Sometimes you need someone to hold up the mirror and help you find the message that’ll connect. No one knows you better than you, but someone does know more about what it’s like to experience you. At A Hundred Monkeys, we are essentially the mirror-holders for businesses who need help with their words.

A lot of clients come to us because they don’t have the internal resources for the kind of creative work we do  —  or they claim they’re “not creative”. The latter is often arguable, because there’s a difference between not being creative and simply not having the right approach. Regardless of where a client lands on that Venn diagram, they need to outsource things like naming the company or writing a mission statement in order to actually focus on their mission.


Truth be told, we love when people who are creative for a living come to us because they need a new perspective.

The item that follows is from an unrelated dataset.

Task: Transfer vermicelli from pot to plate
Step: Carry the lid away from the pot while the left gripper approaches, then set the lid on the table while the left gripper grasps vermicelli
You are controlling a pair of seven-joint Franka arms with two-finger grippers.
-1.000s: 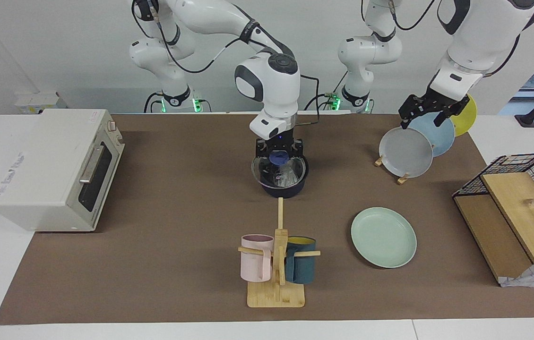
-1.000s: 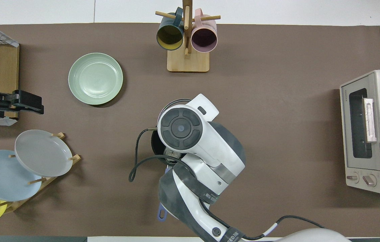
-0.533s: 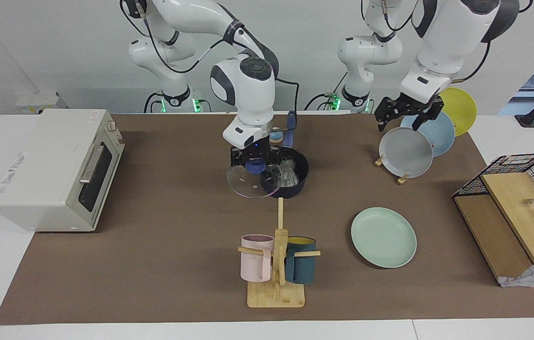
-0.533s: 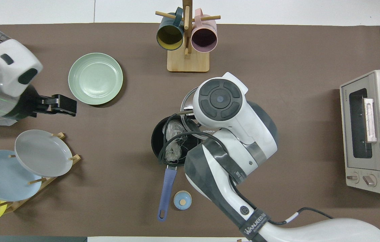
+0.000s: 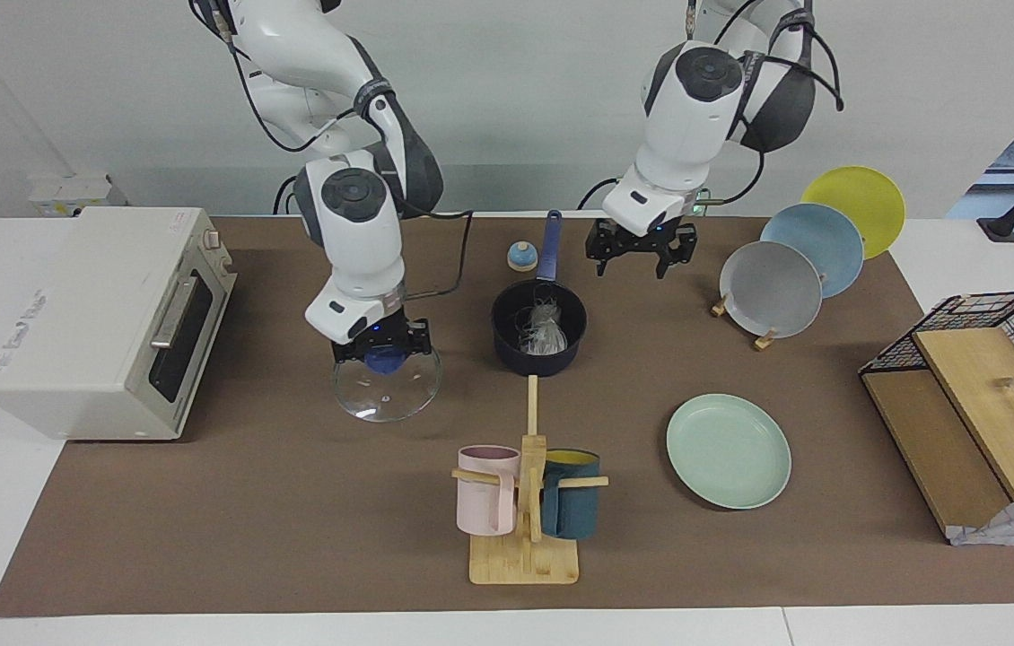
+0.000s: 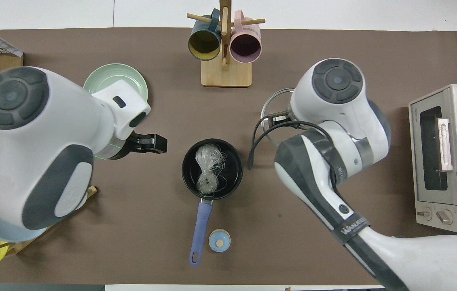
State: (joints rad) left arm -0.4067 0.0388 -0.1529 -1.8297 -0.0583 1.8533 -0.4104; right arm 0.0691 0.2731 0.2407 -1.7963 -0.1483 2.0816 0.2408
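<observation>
The pot point(image 5: 538, 330) stands uncovered at mid-table with the vermicelli point(image 5: 545, 330) heaped inside it, so the uncovering looks done and the transfer itself not begun; the plate point(image 5: 729, 450) lies bare, at about 4 o'clock from the pot in the facing view and 10 o'clock in the overhead view, toward the left arm's end; the right gripper point(image 5: 380, 346) is closed on the blue knob of the glass lid point(image 5: 387, 390), which hangs low at 8 o'clock from the pot in the facing view, toward the oven point(image 5: 103, 318); whether the lid's rim touches the mat I cannot tell; the left gripper point(image 5: 641, 257) hovers with its fingers spread and nothing in them, over the mat beside the pot's handle point(image 5: 549, 247), at 1 o'clock from the pot in the facing view; left to do, by my reckoning: set the lid down, take up the noodles, carry them to the plate; in the overhead view the left arm's bulk covers part of the plate and most of the plate rack point(image 5: 785, 256), and the right arm covers most of the lid; a small blue cap point(image 5: 521, 257) sits by the handle.
</observation>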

I used to think it’d be more difficult for a creative professional to admit needing creative help, but really, they’re the ones most eager and willing to accept that reality. Sure, you could try to do it all yourself (so you can say “I did it” à la Quentin Tarantino at the Golden Globes)  —  but even he had to recruit an A-team of artists to bring his screenplay to life.

We’ve done work for a number of creative agencies led by people who’ve spent years practicing their craft and developing a vision. Usually, they’re a lot like us: they have a creative process (and timeline) that they swear by, they have strong viewpoints about the work they deliver, and they understand how to pitch and critique creative work. They’ve received enough feedback on their work to know how to talk about ours  —  which means knowing the difference between actionable feedback and the YouTube comments section.

They also tend to be collaboratively-minded, which is why they come to us. Instead of saying “This is my design agency, and if I beat my head against the wall just a little more, I’ll end up with something…”, they say “This isn’t working, let me get professional help.”

Two is better than one.

As objective outsiders, we usually help them see things through a new lens. We revel in getting to know them well enough to express their unique voice or sum them up in a single name. This goes for any client in any industry  —  but it’s particularly nice to know that someone who runs a creative business trusts us with their biggest project.

Here’s hoping more creatives follow suit so we can get our hands into every type of project out there  —  whether it’s naming an album, a literary character, an improv troupe, an Etsy shop for personalized maracas, a Hollywood prequel  —  the sky’s the limit.